==== Data block ====

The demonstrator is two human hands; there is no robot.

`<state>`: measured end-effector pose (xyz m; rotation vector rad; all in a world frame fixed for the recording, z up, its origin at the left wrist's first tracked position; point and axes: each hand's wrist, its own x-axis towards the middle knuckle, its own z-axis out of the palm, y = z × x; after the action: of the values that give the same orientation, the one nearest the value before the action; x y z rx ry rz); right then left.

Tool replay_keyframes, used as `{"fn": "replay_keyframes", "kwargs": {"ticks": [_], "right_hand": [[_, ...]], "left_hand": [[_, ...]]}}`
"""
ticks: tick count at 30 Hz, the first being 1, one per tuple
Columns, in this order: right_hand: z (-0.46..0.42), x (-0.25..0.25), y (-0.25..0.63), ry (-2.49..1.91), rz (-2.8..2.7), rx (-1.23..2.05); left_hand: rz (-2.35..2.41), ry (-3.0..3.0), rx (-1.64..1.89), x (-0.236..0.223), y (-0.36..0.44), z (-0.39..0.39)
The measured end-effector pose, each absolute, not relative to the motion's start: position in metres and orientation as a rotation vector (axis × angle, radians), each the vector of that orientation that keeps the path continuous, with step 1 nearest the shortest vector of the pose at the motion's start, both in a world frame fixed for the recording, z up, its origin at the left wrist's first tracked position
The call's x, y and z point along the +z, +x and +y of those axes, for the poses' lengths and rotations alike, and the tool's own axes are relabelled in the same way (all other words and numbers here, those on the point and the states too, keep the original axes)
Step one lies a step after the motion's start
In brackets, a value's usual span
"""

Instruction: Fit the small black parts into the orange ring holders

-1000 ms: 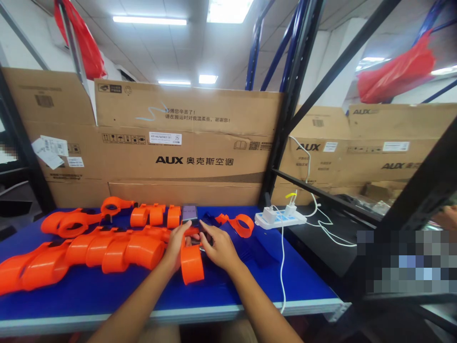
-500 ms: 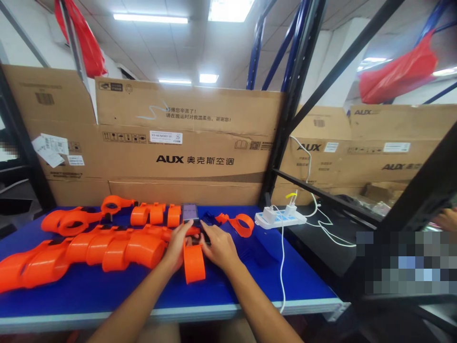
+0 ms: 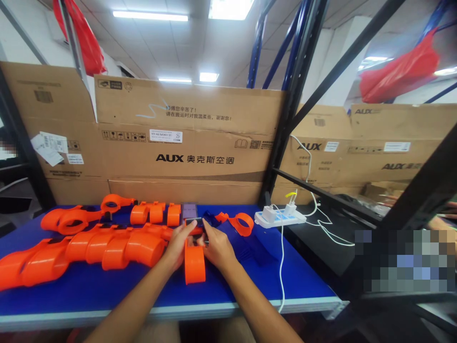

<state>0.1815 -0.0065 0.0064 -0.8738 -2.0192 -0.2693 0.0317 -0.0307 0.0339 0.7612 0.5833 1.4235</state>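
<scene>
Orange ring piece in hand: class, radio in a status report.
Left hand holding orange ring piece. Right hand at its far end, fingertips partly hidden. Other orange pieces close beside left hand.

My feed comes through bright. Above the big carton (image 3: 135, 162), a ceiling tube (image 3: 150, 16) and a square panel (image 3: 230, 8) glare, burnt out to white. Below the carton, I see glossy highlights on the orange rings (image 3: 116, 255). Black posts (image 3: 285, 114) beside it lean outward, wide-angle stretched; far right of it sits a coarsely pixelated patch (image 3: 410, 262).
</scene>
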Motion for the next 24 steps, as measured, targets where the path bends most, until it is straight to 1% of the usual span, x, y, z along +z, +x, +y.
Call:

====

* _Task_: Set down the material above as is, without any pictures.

* _Output_:
The demonstrator is two human hands; there is no robot.

`<state>`: measured end-effector pose (xyz m; rotation vector rad; all in a world frame fixed for the recording, z up, its origin at the left wrist's first tracked position; point and axes: each hand's wrist, its own x-axis towards the middle knuckle, its own z-axis out of the palm, y = z × x; after the action: of the values that give the same orientation, the one nearest the value before the action; x y z rx ry rz); right then left.

Tool replay_keyframes, used as `{"fn": "replay_keyframes", "kwargs": {"ticks": [_], "right_hand": [[_, ...]], "left_hand": [[_, ...]]}}`
"""
ticks: tick count at 30 Hz, the first being 1, one per tuple
Columns, in this order: right_hand: z (-0.46..0.42), x (-0.25..0.25), y (-0.25..0.63), ry (-2.49..1.91), rz (-2.8..2.7), rx (-1.23..2.05); left_hand: rz (-2.35..2.41), ry (-3.0..3.0), rx (-1.64..1.89), x (-0.236..0.223), y (-0.36..0.44), z (-0.39..0.39)
The measured end-effector pose, each absolute, not relative to the motion's start: position in metres and orientation as a rotation vector (axis × angle, radians), each the vector of that orientation that keeps the path continuous, with step 1 nearest the shortest vector of the pose at the motion's start, both in a world frame fixed for the recording, z up, its origin at the left wrist's first tracked position
The call's x, y and z point along the +z, +x and +y of those axes, for the poses' lengths and rotations alike, and the tool's own axes are relabelled in the same way (all other words and numbers here, those on the point and the states too, keep the original axes)
Step one lies a step after the motion's start
In brackets, a value's usual span
"""

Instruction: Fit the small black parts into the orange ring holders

-1000 ms: 
-500 ms: 
+0 ms: 

<state>0.1815 -0.0065 0.0064 -0.8738 -2.0192 -0.2693 0.0317 -0.0307 0.0339 0.7612 0.5833 1.4235</state>
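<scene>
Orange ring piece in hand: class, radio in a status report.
Left hand holding orange ring piece. Right hand at its far end, fingertips partly hidden. Other orange pieces close beside left hand.

My feed comes through bright. Above the big carton (image 3: 135, 162), a ceiling tube (image 3: 150, 16) and a square panel (image 3: 230, 8) glare, burnt out to white. Below the carton, I see glossy highlights on the orange rings (image 3: 116, 255). Black posts (image 3: 285, 114) beside it lean outward, wide-angle stretched; far right of it sits a coarsely pixelated patch (image 3: 410, 262).
</scene>
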Motion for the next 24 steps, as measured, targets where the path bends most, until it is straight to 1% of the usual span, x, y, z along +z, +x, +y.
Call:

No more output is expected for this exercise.